Assignment — Scan the records below for the line containing "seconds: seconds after" and the line containing "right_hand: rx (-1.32". Copy both, plus every line between, exactly.
--- Data to examine Enclosed Below ---
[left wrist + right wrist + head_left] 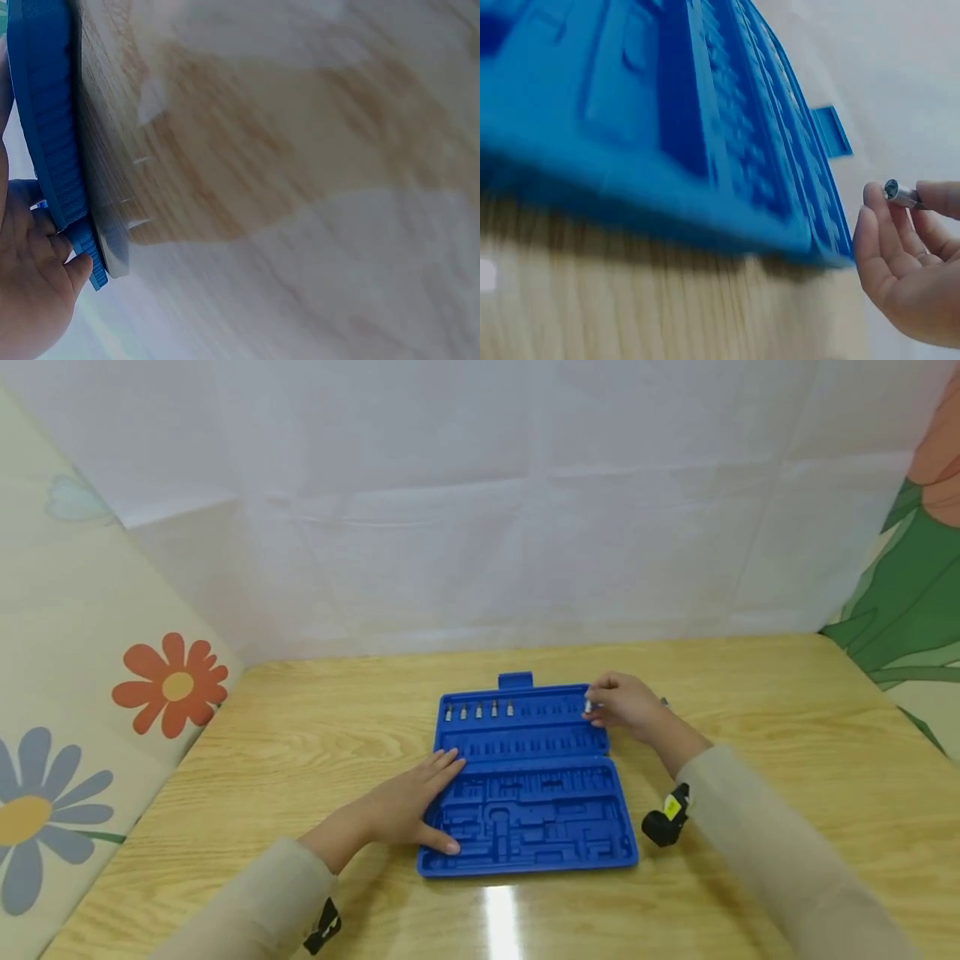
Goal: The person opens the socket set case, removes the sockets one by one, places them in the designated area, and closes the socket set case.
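Observation:
A blue plastic socket-set case (528, 867) lies unfolded on the wooden table, its moulded slots facing up. Several small metal bit sockets (480, 711) stand in a row at the left of the far half. My left hand (408, 797) rests on the case's left side with fingers spread, thumb over the near half; the left wrist view shows part of this hand (34, 292) against the case edge. At the far right corner, my right hand (628, 703) pinches a small metal socket (901, 195) between thumb and fingers, its hollow end showing in the right wrist view.
A blue latch tab (515, 680) sticks out from the far edge of the case. Behind my right wrist a small dark object (664, 702) is mostly hidden. The wooden table (337, 710) ends at a white sheet (480, 560); flower-patterned cloth hangs at both sides.

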Demonstrator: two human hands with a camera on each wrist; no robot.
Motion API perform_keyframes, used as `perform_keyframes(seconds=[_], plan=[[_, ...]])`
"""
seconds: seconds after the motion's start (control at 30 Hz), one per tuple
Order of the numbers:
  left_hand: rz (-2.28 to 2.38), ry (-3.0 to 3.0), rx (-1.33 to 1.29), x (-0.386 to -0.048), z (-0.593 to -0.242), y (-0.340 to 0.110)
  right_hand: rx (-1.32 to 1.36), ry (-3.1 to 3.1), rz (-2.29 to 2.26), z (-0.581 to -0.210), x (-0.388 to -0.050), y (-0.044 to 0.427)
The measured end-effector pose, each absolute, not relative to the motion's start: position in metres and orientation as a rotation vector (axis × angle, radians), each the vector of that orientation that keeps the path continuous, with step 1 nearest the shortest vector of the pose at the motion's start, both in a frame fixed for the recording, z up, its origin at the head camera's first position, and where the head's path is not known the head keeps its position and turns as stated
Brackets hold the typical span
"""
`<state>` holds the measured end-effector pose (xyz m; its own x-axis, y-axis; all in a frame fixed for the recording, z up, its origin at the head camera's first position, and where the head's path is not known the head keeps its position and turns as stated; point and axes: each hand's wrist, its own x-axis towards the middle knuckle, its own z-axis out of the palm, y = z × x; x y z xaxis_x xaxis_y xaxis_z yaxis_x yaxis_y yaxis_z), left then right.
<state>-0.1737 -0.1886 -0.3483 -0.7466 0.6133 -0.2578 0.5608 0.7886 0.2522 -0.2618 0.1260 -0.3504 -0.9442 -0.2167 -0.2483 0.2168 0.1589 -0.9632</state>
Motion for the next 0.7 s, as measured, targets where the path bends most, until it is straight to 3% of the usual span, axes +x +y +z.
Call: perform_keyframes(seconds=[0.7], plan=[[0.255, 2.643, 0.898, -0.176, -0.350, -0.190, 0.062, 2.439, -1.640, -0.355, -0.257, 0.225]])
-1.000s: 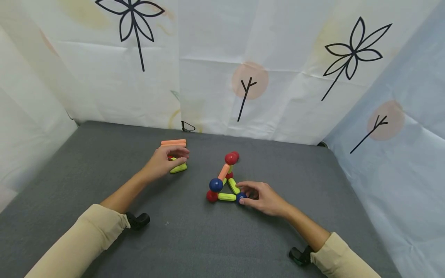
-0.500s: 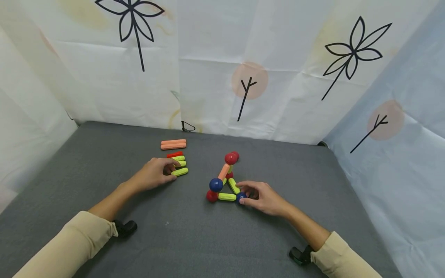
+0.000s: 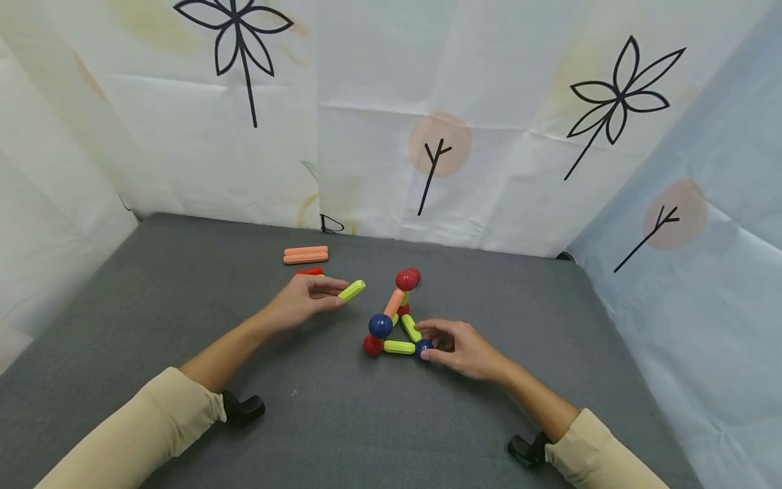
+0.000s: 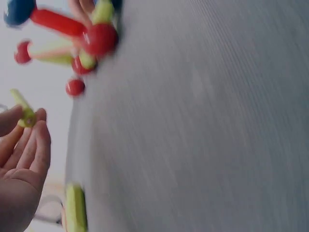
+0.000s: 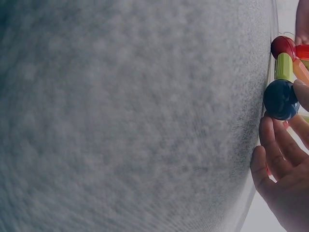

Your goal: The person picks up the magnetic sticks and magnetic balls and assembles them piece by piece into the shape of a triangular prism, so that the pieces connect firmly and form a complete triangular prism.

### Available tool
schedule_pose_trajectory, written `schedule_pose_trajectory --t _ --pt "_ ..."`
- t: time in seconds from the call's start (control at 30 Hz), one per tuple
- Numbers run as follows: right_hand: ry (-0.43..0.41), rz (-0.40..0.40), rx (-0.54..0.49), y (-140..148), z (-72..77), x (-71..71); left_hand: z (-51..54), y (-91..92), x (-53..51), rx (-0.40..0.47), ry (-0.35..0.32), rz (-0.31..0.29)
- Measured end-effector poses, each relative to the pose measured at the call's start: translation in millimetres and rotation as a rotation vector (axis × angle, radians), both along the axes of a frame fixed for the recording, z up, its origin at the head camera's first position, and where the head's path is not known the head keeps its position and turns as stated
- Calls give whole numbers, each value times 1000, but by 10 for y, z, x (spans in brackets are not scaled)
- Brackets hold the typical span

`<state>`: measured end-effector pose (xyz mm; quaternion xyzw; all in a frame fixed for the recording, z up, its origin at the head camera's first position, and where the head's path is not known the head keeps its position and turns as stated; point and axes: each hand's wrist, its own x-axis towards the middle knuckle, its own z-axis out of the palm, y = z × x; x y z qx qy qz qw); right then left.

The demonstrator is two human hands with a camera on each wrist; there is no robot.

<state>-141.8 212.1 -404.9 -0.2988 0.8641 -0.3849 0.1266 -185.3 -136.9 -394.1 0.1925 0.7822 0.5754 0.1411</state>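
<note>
There are one left hand (image 3: 298,297) and one right hand (image 3: 459,350). One structure (image 3: 411,328) shows four red balls (image 3: 373,345), two blue balls (image 3: 381,326), four yellow-green rods (image 3: 399,347), one orange rod (image 3: 394,303) and one red rod (image 4: 58,22). The left hand holds one more yellow-green rod (image 3: 351,291). The bench (image 3: 342,421) bears two loose orange rods (image 3: 305,258) and one loose red rod (image 3: 310,271) — loose yellow-green rods (image 4: 76,208) too, their number partly hidden. Behind — two drawn flowers (image 3: 235,19), two drawn trees (image 3: 433,159).
</note>
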Motion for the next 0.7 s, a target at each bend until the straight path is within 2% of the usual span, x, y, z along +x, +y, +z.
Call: schedule_pose_trajectory --t 0.13,0.23,0.3,0.4,0.57,0.7 --pt "5 6 -7 1 -5 0 127 197 45 199 -197 -27" --pt "11 9 -13 -4 -8 1 190 316 53 305 -304 -22" --pt "12 10 -16 -3 -12 0 218 376 53 342 -350 -13" --pt "13 10 -19 1 -17 -1 250 437 48 347 -388 14" --pt "12 12 -25 1 -9 3 275 501 32 285 -381 37" --pt "15 15 -29 -2 -5 4 295 557 34 243 -373 17"
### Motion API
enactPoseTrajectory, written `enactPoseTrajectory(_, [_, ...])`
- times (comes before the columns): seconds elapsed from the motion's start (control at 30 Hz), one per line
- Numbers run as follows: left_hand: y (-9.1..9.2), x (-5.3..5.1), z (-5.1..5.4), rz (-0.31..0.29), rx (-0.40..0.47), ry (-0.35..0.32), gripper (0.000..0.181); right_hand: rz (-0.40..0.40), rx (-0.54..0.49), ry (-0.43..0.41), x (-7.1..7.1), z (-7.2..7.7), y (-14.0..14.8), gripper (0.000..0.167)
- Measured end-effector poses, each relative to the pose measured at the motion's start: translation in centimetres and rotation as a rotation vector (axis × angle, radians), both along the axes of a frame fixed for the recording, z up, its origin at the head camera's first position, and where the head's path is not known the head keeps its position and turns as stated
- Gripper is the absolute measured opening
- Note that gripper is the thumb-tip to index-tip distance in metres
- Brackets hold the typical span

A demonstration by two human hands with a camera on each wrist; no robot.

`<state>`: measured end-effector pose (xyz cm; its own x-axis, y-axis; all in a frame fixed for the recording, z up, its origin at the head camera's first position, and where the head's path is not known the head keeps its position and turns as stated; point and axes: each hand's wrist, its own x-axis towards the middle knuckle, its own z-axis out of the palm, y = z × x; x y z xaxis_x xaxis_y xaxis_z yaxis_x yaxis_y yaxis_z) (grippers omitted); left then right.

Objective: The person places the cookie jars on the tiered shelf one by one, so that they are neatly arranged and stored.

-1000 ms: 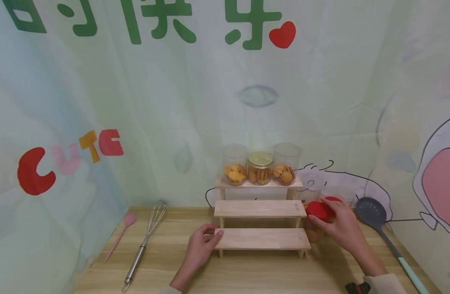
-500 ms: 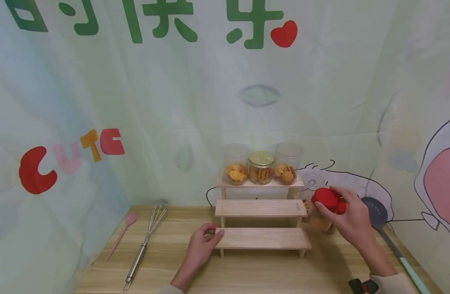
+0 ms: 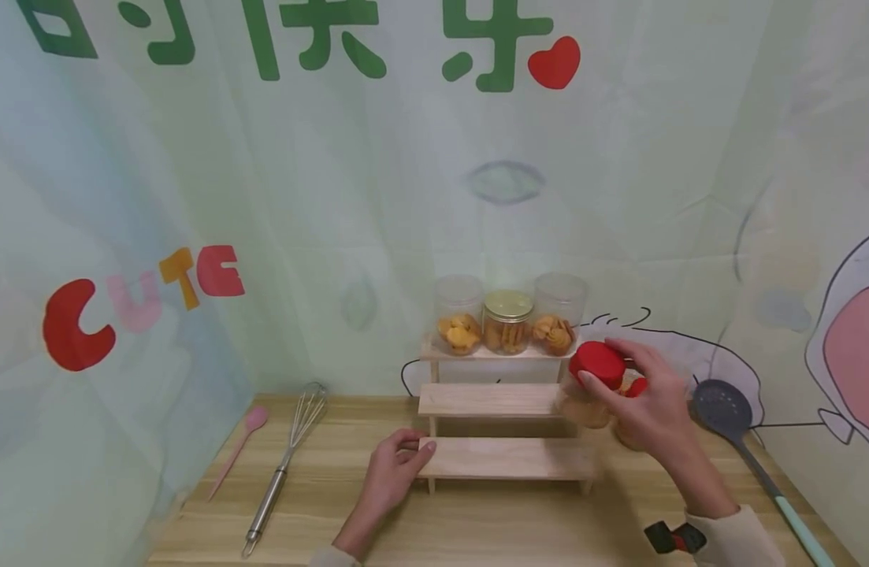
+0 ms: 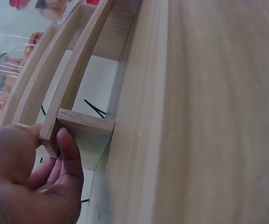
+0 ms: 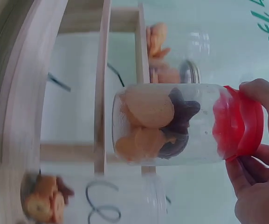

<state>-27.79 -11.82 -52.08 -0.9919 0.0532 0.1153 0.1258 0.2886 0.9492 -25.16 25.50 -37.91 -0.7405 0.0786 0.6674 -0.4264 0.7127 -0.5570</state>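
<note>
The left hand (image 3: 393,472) is pinching the rack (image 3: 505,458); the right hand (image 3: 657,409) is gripping a jar (image 5: 171,123).
One spoon (image 3: 255,419) and one whisk (image 3: 274,487) are lying on the tabletop (image 3: 349,457). The left forearm is slanting in from below, thumb and fingers closing on the lowest of three shelves at its left end. Three jars are standing on the top shelf. The right forearm is slanting in from the lower right, fingers curling round one red lid (image 3: 597,362); its jar is sitting nearly upright by the middle shelf's right end, contact unclear. At least one more jar is standing beyond, partly hidden; one skimmer (image 3: 722,405) is lying rightmost.
</note>
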Motion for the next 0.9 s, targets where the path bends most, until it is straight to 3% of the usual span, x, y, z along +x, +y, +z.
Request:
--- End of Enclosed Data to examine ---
Written answer —
seconds: seconds after the motion's start (control at 30 Hz), one per tuple
Order of the numbers:
  left_hand: rz (-2.28 to 2.38), ry (-3.0 to 3.0), rx (-1.33 to 1.29), x (-0.386 to -0.048), z (-0.593 to -0.242), y (-0.340 to 0.110)
  right_hand: rx (-1.32 to 1.36), ry (-3.1 to 3.1), rz (-2.29 to 2.26), z (-0.581 to -0.210), x (-0.388 to -0.050), y (-0.044 to 0.427)

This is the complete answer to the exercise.